■ **Brief**
Where a line below includes the word "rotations", copy that line.

(Dataset)

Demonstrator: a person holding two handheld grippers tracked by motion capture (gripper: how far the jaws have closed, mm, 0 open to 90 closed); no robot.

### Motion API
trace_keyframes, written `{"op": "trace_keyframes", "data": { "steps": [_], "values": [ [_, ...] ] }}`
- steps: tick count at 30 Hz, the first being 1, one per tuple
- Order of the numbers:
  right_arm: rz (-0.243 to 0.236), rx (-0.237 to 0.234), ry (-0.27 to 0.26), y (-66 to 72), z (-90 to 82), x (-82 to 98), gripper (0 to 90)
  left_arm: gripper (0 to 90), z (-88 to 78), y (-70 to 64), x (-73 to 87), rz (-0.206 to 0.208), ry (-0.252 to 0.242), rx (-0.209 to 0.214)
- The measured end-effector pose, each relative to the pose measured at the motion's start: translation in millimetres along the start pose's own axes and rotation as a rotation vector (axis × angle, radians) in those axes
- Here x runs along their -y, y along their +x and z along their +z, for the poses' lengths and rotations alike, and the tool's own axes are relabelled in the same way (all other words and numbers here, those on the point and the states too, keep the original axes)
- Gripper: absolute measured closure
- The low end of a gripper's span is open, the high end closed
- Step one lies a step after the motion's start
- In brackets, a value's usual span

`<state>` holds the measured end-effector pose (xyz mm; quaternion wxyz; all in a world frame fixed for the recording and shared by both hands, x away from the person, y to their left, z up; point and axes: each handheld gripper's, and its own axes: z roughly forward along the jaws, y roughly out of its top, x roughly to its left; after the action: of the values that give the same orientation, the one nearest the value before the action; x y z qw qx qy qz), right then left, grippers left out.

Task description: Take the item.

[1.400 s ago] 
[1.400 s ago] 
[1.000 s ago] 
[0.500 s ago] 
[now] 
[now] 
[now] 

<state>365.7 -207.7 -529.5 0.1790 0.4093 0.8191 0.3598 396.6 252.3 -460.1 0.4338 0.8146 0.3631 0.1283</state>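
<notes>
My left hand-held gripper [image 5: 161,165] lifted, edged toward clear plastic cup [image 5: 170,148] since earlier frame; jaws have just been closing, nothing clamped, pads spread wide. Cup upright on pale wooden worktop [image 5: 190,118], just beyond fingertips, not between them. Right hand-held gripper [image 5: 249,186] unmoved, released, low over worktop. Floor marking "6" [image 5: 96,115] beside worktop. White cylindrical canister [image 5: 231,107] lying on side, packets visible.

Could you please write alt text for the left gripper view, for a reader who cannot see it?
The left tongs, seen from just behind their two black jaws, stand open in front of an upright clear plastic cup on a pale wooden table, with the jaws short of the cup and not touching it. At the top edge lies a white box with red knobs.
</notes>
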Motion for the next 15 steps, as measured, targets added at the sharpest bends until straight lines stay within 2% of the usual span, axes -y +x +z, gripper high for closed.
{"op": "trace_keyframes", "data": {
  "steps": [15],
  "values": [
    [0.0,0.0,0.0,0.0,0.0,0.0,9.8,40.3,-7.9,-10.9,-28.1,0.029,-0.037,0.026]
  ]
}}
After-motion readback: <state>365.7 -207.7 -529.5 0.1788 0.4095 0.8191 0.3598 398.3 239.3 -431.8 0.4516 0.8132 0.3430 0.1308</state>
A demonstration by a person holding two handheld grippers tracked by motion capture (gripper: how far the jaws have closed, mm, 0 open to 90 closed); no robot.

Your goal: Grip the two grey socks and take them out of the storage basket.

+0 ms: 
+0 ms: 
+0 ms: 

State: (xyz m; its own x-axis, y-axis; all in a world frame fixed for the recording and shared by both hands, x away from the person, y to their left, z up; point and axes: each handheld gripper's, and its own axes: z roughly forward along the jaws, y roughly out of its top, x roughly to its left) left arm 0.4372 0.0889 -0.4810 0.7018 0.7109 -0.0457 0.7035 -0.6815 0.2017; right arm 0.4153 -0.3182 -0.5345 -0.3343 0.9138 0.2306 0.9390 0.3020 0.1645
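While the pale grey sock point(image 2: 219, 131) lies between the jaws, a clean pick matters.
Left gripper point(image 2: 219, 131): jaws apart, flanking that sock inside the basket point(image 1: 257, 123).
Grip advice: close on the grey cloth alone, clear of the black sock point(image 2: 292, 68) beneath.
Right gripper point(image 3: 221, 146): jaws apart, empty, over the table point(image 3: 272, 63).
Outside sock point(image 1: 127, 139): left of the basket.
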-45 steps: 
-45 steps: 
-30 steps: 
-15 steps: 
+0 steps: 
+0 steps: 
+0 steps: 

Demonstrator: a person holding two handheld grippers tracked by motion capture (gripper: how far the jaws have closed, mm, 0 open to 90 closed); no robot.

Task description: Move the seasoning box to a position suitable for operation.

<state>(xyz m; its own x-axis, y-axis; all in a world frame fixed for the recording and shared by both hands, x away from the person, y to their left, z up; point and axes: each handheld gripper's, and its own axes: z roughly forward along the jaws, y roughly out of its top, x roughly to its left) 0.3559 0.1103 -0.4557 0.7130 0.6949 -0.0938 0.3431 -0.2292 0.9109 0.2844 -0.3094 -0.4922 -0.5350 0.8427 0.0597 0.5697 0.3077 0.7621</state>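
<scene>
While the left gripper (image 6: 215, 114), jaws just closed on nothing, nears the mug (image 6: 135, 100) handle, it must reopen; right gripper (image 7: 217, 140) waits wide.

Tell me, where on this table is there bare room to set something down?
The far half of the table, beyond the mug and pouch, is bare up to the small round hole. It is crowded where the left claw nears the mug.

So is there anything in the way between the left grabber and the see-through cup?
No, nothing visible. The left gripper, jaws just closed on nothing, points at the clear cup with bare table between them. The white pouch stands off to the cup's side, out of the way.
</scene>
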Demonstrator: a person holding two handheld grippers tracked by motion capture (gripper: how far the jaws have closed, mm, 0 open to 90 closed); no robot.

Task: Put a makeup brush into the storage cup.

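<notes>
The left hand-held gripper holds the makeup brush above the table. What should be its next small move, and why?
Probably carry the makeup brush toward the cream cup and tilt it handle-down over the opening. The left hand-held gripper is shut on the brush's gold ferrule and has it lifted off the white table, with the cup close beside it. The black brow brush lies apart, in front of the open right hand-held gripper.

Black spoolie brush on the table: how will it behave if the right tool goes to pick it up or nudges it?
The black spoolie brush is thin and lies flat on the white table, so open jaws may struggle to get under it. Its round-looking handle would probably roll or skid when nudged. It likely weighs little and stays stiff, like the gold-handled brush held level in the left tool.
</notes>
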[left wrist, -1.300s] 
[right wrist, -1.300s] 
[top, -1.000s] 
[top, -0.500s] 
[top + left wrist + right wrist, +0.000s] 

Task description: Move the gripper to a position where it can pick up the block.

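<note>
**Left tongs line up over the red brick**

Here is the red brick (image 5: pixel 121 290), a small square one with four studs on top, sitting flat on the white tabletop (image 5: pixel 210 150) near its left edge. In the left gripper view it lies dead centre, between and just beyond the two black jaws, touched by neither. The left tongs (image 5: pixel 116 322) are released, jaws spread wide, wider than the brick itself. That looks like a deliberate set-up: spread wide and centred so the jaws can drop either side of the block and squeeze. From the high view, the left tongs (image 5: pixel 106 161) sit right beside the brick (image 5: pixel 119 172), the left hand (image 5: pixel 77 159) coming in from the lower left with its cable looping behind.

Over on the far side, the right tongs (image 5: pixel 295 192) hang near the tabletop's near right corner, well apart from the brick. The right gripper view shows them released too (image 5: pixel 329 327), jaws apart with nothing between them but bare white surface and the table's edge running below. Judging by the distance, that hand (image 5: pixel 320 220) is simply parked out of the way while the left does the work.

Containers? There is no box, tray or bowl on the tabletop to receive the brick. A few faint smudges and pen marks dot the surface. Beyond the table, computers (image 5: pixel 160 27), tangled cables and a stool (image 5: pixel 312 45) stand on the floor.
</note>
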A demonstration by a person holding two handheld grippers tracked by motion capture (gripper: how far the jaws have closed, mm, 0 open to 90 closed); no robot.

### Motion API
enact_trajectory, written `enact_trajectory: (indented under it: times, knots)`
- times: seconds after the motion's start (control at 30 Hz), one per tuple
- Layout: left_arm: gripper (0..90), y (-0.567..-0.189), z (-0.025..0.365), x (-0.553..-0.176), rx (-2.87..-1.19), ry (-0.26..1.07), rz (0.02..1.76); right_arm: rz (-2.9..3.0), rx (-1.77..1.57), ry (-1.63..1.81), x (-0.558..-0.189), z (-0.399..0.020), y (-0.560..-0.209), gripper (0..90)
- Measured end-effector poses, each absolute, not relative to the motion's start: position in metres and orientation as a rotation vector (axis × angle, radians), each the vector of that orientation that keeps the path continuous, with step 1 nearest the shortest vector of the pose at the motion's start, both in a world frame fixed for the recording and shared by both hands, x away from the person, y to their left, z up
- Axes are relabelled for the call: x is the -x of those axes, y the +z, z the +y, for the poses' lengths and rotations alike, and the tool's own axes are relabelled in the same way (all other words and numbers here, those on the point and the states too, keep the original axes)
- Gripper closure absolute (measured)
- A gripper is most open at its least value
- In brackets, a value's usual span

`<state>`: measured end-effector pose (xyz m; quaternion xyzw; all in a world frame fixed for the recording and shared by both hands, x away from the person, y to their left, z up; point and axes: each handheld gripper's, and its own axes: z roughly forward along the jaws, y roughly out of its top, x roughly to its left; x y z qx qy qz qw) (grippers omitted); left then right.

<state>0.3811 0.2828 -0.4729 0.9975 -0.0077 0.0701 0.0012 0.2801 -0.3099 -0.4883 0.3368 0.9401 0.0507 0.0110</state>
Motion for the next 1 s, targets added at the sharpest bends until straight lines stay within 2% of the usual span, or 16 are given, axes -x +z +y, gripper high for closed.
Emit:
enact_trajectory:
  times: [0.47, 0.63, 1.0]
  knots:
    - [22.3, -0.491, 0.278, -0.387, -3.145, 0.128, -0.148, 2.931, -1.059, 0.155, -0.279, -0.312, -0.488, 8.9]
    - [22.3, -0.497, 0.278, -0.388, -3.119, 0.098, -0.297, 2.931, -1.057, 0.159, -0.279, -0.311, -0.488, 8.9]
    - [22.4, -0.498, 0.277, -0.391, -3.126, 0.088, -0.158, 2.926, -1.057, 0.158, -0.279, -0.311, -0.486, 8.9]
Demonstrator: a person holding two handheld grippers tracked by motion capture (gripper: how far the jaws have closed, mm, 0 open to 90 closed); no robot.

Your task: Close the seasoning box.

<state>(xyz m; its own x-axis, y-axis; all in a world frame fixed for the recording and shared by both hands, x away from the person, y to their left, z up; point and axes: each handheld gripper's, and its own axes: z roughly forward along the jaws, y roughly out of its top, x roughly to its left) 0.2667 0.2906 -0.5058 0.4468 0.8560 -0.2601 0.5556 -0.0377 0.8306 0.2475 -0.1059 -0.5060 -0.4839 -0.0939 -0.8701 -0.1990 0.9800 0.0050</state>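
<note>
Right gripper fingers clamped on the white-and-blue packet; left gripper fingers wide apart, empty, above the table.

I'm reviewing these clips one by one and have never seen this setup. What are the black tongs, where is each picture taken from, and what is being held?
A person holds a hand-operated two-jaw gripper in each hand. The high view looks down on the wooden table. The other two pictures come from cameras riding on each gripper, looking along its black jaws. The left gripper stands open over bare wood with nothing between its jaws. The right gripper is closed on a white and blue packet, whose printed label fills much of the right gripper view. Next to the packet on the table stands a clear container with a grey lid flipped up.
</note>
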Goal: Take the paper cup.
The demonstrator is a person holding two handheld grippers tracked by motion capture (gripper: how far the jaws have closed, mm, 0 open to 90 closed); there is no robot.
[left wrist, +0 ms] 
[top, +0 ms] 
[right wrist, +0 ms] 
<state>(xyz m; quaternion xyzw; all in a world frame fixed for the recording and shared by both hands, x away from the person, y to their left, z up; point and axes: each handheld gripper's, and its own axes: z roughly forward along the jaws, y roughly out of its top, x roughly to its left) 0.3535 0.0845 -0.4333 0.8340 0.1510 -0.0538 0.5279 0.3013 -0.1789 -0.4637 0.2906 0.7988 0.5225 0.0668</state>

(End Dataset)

■ **Response for this exercise**
- Here x runs along their -y, y along their +x and z along their +z, for the poses' lengths and rotations alike, and the tool's own axes are relabelled in the same way (all other words and numbers here, those on the point and the states too, keep the original axes)
- Axes are relabelled for the call: x is the -x of those axes, y the +z, z the +y, for the poses' lengths and rotations alike, and the tool's own axes are relabelled in the same way (all other words and numbers here, those on the point and the states too, keep the original axes)

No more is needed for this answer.